ASX futures were 106 points, or 1.5% higher to 7290 at 8:00 am AEST, indicating a positive start to trading.
The S&P 500 climbed 2.2 percent, adding to Tuesday’s gains for its largest two-day gain since April 2020. The Nasdaq Composite, which is heavy on tech, rose 3.8 percent, its largest single-day gain since November 2020. The Dow Jones Industrial Average gained 519 points, or 1.55%.
The indexes pulled back at first after the Fed’s widely expected announcement, then bounced back during Chairman Jerome Powell’s news conference. Powell said the U.S. economy was robust enough to endure a tighter policy and played down the risk of a recession. That’s what Fed officials are signaling, projecting six more rate increases this year one at every remaining meeting.
“This very much feels like they want to send a message that they’re fighting inflation, and they’re going to fight it fast and get it under control,” said Kathy Jones, chief fixed income strategist at the Schwab Center for Financial Research.
Fed officials raised rates as global stocks climbed Wednesday on positive developments on two of the great concerns currently holding markets in thrall: Russia’s war in Ukraine and the new outbreak of COVID in China. Russian and Ukrainian negotiators have touched on a peace plan, with tentative progress, according to a report on Wednesday by the Financial Times. Earlier, the Chinese government soothed plummeting equity markets after a senior official pledged to take steps to “boost the economy in the first quarter.”
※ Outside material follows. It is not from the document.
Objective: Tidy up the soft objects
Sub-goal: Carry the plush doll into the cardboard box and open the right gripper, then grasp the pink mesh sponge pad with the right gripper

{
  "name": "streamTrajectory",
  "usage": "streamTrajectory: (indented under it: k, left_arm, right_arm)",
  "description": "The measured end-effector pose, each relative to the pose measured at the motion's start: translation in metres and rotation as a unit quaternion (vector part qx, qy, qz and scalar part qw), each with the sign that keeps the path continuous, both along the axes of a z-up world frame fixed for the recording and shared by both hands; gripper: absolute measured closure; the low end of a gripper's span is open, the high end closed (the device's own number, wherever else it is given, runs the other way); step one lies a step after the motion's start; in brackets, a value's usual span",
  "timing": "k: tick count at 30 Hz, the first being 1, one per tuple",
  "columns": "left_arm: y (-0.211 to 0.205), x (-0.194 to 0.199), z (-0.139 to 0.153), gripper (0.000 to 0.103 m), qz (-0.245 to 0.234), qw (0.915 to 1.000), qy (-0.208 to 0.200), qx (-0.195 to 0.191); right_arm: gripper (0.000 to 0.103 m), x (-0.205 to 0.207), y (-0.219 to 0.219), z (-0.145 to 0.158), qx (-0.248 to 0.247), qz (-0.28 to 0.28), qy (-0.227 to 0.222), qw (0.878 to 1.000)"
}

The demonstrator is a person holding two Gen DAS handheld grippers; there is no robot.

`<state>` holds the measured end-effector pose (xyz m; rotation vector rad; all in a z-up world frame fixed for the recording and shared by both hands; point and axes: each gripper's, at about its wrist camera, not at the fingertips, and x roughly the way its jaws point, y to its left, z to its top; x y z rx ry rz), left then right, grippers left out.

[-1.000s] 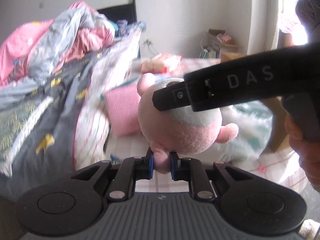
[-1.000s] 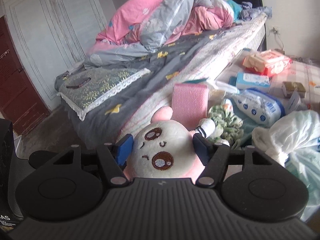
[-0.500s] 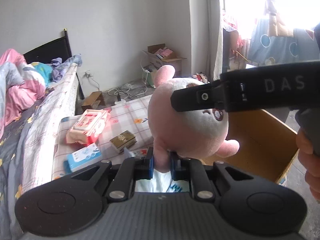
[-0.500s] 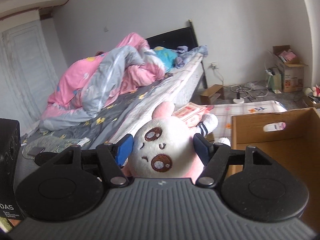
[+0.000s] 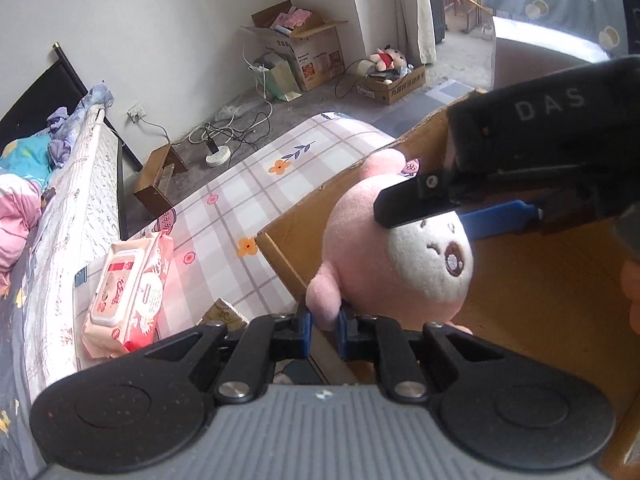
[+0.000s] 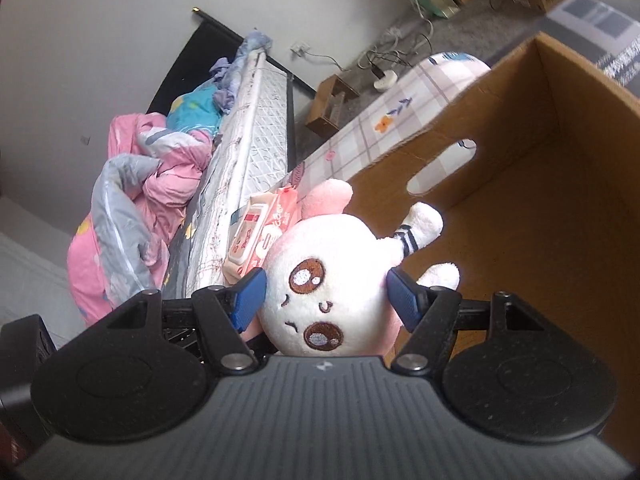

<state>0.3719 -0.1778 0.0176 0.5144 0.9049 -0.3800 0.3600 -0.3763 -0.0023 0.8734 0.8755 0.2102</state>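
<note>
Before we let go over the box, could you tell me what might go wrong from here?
1. The left claw pinches only a small limb of the plush toy; it may slip or swing.
2. The toy hangs near the wall of the cardboard box and could catch on the rim or fall outside.

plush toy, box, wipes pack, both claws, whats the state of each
plush toy: held in the air by both claws, at the box's edge
left claw: shut on the toy's pink limb
right claw: shut on the toy's head
cardboard box: open-topped, visible part empty
wipes pack: lying flat, lid closed
</note>
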Motion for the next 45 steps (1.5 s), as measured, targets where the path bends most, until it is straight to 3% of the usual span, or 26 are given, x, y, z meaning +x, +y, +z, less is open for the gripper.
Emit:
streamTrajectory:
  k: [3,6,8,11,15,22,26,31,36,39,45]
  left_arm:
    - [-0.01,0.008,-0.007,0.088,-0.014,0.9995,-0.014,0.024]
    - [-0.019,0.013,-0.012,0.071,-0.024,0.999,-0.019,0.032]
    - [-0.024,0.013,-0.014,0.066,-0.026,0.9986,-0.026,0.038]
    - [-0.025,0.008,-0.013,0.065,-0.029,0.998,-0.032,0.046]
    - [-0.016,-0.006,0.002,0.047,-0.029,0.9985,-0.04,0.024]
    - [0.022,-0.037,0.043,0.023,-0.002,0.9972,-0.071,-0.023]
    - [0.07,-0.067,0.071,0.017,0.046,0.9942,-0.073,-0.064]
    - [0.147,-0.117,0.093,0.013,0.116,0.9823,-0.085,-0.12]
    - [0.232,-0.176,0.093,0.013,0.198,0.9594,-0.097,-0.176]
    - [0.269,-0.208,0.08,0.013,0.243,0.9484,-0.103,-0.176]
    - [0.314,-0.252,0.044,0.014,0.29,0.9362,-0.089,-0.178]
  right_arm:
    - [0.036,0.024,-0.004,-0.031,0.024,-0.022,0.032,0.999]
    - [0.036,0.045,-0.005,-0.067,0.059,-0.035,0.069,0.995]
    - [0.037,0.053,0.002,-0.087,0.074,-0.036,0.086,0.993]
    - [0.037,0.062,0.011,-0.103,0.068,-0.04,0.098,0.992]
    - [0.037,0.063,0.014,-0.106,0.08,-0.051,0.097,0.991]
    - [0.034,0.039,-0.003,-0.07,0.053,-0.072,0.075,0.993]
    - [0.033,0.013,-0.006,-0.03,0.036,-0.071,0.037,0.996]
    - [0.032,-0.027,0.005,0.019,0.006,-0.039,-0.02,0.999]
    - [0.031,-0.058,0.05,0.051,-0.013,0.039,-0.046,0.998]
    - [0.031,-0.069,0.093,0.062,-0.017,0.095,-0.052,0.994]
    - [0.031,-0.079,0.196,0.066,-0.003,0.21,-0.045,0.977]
At home, the S&P/ASX 200 finished 1.1% firmer at 7175.2, with all sectors up as expectations of interest-rate hikes at home and abroad supported stocks.
The two heavyweight components of the ASX 200 by market capitalization, the financial and materials sectors, gained 1.05% and 0.4% respectively.
Tech stocks drove gains, dragging the troubled sector up 3.3%. Block’s ASX-listed securities were the worst name from the ASX 200: up 7.0% on the Nasdaq Composite’s outperformance in the US on Tuesday.
Xero, WiseTech, Appen and Life360 gained between 4.1% and 7.4%. Energy was the worst-performing sector despite inching less than 0.2% higher.
Magellan soared 3.9% after announcing a plan to buy back as much as 5.4% of its stock or 10 million shares. Shares are down 21.4% for the month.
In commodity markets, gold futures eased 0.2% to $1925.80; Iron ore soared 7.3% to US$145.45 a tonne; Brent Crude consolidated around US$100, down 1.8% at US$98.09.
US long-dated government bonds plunged on Wednesday after the US Federal Reserve increased interest rates, then recovered in late afternoon trading. US 10-Year Treasury Note increased to 2.19%, from 2.14% the previous day. The yield on the Australian 10-year bond dropped to 2.49%. Yields rise when prices fall.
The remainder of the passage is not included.